My first impressions are a little late this week, as I wanted to try a few more new games on Saturday. This weekend is StabCon South, which is held twice a year in Southampton. We haven’t been able to attend as much as I’d like due to other commitments, but we tried to make the most of Friday evening and Saturday morning at this small convention. We crammed in another 1 or 2 new games earlier in the week too, so here’s my first impressions for the week.
· Dead Men Tell No Tales has been described by a few reviewers as a pirate version of Flash Point: Fire Rescue. I was therefore keen to try it since Flash Point is one of our favourite co-ops. In Dead Men Tell No Tales, your goal is to loot a burning ship of 4 of its treasures by fighting off the ship’s skeleton crew and trying to maintain control of the fire so that you and the ship do not explode. It is your typical co-operative with action points, special character powers and the bad thing you have to do at the end of every turn. I can’t put my finger on why, but currently I prefer Flash Point, perhaps because it’s a bit more intuitive. I would like to give this one another try though.
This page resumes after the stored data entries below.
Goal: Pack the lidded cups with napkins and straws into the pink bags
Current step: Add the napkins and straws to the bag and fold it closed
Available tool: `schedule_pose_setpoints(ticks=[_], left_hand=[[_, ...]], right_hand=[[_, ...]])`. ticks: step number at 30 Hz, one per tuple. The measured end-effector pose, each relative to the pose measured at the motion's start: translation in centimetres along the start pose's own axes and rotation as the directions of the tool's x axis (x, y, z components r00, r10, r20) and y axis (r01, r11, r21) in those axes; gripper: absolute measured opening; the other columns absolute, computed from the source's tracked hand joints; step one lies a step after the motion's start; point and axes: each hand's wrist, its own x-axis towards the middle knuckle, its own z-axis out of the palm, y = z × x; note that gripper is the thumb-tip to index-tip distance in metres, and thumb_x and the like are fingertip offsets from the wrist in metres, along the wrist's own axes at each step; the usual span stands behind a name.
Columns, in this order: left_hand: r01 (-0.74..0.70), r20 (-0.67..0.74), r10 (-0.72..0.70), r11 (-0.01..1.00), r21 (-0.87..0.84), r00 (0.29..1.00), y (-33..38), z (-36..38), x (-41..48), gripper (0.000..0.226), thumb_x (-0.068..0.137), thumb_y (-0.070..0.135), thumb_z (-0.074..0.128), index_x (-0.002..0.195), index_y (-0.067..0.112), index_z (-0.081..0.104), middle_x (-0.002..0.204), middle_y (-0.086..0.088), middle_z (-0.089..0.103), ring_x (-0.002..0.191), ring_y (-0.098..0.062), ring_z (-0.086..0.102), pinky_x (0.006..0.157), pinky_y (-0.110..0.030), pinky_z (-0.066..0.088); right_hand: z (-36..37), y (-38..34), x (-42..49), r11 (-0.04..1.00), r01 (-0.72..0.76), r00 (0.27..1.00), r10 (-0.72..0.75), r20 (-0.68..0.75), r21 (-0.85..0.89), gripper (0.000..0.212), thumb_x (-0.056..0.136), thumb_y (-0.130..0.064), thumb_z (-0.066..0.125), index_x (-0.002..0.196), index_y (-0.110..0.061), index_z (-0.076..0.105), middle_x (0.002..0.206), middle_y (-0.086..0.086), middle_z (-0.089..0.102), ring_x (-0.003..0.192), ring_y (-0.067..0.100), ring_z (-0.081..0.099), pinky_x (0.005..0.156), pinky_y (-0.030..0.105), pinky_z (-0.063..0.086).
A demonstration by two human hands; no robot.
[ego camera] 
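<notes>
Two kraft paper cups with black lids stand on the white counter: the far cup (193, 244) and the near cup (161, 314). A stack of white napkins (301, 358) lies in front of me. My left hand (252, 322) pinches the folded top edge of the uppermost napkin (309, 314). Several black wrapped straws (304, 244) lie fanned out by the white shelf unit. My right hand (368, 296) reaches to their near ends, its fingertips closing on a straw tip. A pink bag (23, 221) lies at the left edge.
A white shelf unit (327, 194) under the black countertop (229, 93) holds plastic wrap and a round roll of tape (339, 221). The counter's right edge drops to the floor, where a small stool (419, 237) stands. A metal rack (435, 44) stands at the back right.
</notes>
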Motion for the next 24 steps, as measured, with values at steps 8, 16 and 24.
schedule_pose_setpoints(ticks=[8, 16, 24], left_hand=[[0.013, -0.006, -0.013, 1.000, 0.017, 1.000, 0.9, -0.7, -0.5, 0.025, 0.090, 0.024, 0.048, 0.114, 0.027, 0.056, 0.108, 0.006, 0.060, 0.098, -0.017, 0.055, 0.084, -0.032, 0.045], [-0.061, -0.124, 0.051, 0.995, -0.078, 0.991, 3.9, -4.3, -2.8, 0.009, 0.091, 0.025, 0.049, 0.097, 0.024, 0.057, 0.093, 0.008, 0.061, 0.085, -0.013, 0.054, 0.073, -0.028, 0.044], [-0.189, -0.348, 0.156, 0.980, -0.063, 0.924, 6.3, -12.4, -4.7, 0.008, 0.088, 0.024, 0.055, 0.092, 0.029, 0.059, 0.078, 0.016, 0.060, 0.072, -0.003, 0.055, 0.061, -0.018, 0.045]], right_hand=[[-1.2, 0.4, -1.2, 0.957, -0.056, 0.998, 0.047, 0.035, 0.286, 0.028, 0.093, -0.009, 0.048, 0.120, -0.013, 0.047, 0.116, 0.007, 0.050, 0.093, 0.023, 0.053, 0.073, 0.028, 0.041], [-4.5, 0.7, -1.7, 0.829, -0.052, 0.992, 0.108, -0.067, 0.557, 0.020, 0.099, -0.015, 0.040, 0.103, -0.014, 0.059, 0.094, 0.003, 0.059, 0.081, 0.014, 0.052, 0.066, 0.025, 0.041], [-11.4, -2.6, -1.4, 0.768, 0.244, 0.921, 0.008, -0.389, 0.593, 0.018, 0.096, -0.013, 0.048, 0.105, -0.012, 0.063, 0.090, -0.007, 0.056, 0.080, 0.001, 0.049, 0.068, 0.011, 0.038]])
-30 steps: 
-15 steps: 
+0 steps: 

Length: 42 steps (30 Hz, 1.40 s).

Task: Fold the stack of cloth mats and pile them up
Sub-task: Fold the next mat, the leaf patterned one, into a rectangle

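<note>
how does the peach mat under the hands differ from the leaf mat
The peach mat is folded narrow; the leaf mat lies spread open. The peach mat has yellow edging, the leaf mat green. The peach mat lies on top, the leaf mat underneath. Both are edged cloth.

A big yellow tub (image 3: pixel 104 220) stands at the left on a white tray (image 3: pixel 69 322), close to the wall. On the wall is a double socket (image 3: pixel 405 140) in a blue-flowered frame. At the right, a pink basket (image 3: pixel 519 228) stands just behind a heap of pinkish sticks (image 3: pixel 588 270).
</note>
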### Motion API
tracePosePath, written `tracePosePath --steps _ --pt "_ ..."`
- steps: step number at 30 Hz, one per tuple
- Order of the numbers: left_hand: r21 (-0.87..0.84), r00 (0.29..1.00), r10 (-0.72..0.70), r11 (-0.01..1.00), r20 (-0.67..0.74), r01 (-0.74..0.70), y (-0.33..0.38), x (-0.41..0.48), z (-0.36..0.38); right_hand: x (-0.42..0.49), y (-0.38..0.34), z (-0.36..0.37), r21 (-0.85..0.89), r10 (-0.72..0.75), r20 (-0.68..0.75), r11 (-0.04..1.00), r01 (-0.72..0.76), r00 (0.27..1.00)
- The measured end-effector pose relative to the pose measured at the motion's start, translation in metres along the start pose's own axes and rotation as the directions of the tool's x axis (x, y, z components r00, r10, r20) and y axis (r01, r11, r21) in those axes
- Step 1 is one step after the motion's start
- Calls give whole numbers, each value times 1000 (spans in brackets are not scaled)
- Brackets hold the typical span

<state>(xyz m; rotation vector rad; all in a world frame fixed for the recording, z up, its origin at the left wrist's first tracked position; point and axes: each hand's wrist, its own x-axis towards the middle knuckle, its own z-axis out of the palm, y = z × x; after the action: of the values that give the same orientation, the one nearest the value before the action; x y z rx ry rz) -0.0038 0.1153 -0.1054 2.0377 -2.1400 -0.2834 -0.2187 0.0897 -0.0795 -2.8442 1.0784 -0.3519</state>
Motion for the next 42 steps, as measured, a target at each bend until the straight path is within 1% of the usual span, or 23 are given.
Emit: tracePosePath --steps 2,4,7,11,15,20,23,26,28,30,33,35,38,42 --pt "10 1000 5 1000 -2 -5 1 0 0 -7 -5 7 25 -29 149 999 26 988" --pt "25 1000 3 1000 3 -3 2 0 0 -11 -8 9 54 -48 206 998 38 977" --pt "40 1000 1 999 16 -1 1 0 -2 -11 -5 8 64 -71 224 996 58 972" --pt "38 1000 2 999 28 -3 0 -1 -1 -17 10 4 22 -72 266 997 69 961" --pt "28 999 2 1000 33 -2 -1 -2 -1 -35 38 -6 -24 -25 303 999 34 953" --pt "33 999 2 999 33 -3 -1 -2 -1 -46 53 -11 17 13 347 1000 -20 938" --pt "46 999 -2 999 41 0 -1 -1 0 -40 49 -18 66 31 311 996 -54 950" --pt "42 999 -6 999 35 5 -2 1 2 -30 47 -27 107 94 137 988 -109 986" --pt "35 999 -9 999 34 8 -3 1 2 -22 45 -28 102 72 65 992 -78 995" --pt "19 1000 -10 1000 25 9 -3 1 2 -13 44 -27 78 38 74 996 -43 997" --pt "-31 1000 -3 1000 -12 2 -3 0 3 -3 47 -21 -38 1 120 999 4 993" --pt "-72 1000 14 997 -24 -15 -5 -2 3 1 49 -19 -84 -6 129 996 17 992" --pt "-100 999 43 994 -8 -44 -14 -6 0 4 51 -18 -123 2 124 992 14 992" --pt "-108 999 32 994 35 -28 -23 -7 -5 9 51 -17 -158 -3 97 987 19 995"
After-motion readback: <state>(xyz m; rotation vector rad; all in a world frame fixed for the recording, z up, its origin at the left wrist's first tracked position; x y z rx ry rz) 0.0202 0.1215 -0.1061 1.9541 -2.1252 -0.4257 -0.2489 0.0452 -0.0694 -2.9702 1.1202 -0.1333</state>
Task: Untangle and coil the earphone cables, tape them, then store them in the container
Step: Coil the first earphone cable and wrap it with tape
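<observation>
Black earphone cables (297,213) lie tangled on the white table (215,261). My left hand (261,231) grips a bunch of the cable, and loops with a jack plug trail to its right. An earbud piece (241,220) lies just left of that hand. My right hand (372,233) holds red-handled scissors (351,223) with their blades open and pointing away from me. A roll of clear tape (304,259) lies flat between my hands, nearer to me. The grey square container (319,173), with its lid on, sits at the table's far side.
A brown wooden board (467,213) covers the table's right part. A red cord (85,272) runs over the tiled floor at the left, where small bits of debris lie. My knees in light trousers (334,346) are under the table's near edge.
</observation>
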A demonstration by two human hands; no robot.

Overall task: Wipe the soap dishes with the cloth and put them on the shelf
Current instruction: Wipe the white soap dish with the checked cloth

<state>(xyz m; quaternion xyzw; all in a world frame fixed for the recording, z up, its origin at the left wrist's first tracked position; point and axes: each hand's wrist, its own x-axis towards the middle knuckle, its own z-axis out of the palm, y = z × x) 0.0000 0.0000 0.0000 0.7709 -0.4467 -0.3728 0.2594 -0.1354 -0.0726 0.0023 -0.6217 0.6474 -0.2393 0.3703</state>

· Pandemic: On the Brink is our first expansion for Pandemic. We played with it twice in one sitting and have only tried the virulent strain variant. In our first game, the inclusion of the expansion had little effect. We did not get to use any powerful new roles and luck was so against us that the virulent strain effects didn’t get a chance to affect us before the black cubes overwhelmed us. However, in our second game, the virulent strain became key to whether we won or lost and did we win? We ERRADICATED EVERY DISEASE in an awesome set of final moves. I enjoyed this variant, but am keen to try the bio-terrorist and the purple disease cubes very soon!
· Concept is a party game in the style of Pictionary, charades or Articulate ie. you need to get the other people round the table to guess the word on your card. However, Concept is a unique style I’ve not seen before where you must place tokens on the symbols on the board to try and articulate what you want to say eg. a man, who is tall and green could be guessed as Hulk or Shrek. We played without scoring which meant that people could choose from easy, medium or hard clues with no real incentive to do anything overly complicated, other than fun. I personally think that the game could benefit from scoring, but it’s still fun as an activity so long as you don’t spend too much of your game evening getting sucked into it.
· Alien Frontiers is a dice worker placement game, that The Broken Meeple gave me the opportunity to try at StabCon. We’ve played Kingsburg once and it really didn’t sell itself to us (perhaps due to the 2-player variant), so I’m glad to have enjoyed Alien Frontiers. Like many worker placement games there are multiple paths to ultimate victory and timing can be everything in terms of ending the game when you’re in the position to have most victory points. There is a small dose of area control here too, in terms of who controls different areas of the planet and thus gains their special abilities which can be really powerful. The game didn’t seem to have too much downtime, even though it relies on waiting until you roll your dice to plan your moves, which is the downfall I found in another dice placement game, Artifacts Inc which we tried last week. I think this will replace Kingsburg in our collection, because you don’t need the expansion to make a good game and I think it will work better with 2 players.
· Rokoko is a euro game based around the theme of making dresses. It was nominated for the Kennerspiel in 2014, which is a promising sign. Needless to say the theme is a little lost, but it is there when you’re buying silk, making dresses and either selling them or displaying them in the house. There is a lot to learn in this game and those who don’t listen to rules explanations will end up complaining that they weren’t told about this method or that method to gain victory points. There’s a lot of different elements, including some deck building, action selection, area majority and set collection. It can be a little slow with four players, but I did enjoy the game and the choices once I’d got my head into all of the options. You simply need to focus on a few goals and hope they’re different enough from other peoples to gain you additional victory points. I think the game may have out-styed its welcome and couldn’t really justify the 2 hour length, but perhaps it will be worth trying with just 2 or 3 players another time.
· Cacao is another tile laying game and it plays somewhat differently from other tile laying games we’ve tried and is very clean and simple. Your goal is simply to gain the most gold, which can be achieved by selling cocoa beans for the highest price, doing some mining, having plentiful water or gaining favour at temples. There are two elements of tile placement to be concerned about, placement next to resources you want and the generation of more Jungle tiles which will give more resources or actions to you or possibly to other players, depending which you choose to place. For us this game is probably too simple, but it’s fun and quick and I can see it being a great gateway game or some variety for people who pay a lot of the Carcassonne base game.
Please note that the above opinions may all be tainted with the fact that I had a bit of a winning streak this week, which is VERY unusual given my wonderful fiancé’s tendency to always win!